Remove the gelatin sheets without squeezing the excess water out of them, and put them in a pot on the stove. Warm them up until they dissolve, but be sure not to boil them. Add to the quark mixture and stir, but be careful not to stir too hard or clumps will form.
Pour the mixture into the bowl lined with orange slices. Cover the bowl and refrigerate for a couple hours until the dessert sets. Turn the bowl upside down on a serving plate, then remove the bowl, leaving the dessert ready to serve.
Autumn roll cake
Cake base:
- 2 eggs
- 1 dl sugar
- 1/2 dl rye flour
- 1/2 dl potato flour
- 1/2 teaspoon baking powder
Preheat oven to 225 degrees Celsius. Whip the eggs and sugar until white and fluffy.
Mix the baking powder, rye flour and potato flour. Gradually blend the dry ingredients into the egg mixture (it’s good to use a sifter). Pour the batter onto a piece of baking paper on an oven tray with raised edges. Bake for about five minutes.
Sprinkle sugar over a new piece of baking paper. Place the finished cake base upside down onto the sugar-coated paper and peel the other paper away from the cake. Let the cake base cool under a clean tea towel.
Filling:
- 1 dl whipping cream
- 1/4–1/2 dl sugar
- 1/2 teaspoon vanilla sugar
- 1 dl quark (a dairy product with a creamy consistency; some have compared it to French fromage blanc)
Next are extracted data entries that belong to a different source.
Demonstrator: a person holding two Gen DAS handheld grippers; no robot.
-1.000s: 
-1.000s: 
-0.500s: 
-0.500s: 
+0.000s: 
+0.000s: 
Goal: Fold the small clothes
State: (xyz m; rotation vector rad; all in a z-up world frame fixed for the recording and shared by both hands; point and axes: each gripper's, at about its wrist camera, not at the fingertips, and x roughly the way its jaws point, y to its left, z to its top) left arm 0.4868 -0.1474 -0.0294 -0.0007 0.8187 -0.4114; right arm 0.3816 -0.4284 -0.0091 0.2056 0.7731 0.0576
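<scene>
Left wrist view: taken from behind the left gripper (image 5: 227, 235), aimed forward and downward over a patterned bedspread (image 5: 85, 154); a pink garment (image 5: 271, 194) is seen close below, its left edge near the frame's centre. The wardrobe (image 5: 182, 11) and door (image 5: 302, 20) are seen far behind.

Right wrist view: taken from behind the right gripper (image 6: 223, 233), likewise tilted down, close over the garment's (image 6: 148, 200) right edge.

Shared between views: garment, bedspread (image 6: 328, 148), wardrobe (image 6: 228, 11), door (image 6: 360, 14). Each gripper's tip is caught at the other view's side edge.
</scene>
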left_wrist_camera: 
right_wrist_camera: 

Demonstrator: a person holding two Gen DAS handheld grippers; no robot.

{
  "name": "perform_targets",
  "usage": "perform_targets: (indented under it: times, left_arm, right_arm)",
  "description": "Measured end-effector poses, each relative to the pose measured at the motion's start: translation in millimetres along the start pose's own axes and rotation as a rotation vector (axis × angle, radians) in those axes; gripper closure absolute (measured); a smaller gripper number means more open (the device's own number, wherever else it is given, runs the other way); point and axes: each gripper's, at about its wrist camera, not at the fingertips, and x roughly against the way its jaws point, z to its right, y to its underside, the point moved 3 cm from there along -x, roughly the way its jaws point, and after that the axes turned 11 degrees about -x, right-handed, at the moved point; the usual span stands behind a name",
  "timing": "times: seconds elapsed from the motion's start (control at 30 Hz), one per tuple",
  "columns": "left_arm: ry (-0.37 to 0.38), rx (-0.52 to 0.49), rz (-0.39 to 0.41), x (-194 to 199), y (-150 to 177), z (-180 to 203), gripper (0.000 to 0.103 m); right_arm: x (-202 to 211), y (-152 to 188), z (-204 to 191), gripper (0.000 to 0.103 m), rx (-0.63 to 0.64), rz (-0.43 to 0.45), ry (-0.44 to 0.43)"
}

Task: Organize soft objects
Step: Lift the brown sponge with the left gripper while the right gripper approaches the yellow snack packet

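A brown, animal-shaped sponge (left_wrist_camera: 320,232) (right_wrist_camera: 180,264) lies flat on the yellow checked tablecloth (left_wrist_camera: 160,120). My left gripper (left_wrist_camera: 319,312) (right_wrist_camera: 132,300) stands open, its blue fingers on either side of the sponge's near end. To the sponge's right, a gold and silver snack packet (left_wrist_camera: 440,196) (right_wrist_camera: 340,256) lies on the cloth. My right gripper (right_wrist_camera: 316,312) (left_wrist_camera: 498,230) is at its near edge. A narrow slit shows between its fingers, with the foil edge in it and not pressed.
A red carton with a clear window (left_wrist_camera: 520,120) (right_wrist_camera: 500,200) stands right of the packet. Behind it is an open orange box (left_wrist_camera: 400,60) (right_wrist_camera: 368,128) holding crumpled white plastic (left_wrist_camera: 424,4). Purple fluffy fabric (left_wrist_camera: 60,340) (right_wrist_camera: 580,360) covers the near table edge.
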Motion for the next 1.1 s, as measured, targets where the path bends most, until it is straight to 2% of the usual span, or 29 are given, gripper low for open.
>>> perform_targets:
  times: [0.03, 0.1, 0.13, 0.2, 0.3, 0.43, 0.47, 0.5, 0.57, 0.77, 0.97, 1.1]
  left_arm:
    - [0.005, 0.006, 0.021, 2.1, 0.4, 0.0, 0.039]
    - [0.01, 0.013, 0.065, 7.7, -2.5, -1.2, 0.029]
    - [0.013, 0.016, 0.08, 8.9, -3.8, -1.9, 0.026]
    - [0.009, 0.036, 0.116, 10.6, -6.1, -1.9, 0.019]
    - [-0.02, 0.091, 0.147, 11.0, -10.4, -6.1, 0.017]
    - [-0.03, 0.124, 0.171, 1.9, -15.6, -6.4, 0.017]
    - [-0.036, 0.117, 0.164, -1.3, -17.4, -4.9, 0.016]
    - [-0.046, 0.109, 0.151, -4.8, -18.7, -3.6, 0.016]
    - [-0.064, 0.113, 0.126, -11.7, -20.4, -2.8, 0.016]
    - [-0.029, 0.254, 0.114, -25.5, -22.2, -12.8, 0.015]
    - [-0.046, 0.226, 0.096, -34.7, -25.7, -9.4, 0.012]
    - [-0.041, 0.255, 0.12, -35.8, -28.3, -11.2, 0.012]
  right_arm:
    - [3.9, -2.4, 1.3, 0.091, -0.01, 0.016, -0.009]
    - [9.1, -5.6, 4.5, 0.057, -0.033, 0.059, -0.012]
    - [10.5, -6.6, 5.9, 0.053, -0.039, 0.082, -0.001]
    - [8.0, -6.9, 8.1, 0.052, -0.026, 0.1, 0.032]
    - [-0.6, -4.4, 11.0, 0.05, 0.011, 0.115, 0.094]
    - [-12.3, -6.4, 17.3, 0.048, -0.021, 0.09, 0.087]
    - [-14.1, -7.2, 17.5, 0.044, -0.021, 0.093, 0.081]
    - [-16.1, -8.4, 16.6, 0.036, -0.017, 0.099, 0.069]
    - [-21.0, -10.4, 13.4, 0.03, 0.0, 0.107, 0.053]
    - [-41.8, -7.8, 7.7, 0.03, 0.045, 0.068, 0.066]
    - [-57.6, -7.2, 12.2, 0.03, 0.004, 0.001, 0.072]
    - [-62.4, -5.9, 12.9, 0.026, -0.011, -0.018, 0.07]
- 1 dl lingonberries or other berries
- 1/2–1 banana
Whip the cream and the sugar together until foamy. Separately, mash the banana or cut it into small pieces. Mix the quark, the berries and the banana into the cream and sugar. You can taste the mixture and add a bit more sugar if desired.
Spread the filling over the cooled cake base. Roll it up into a long cylinder. Let the cake stand in a cool place until you serve it.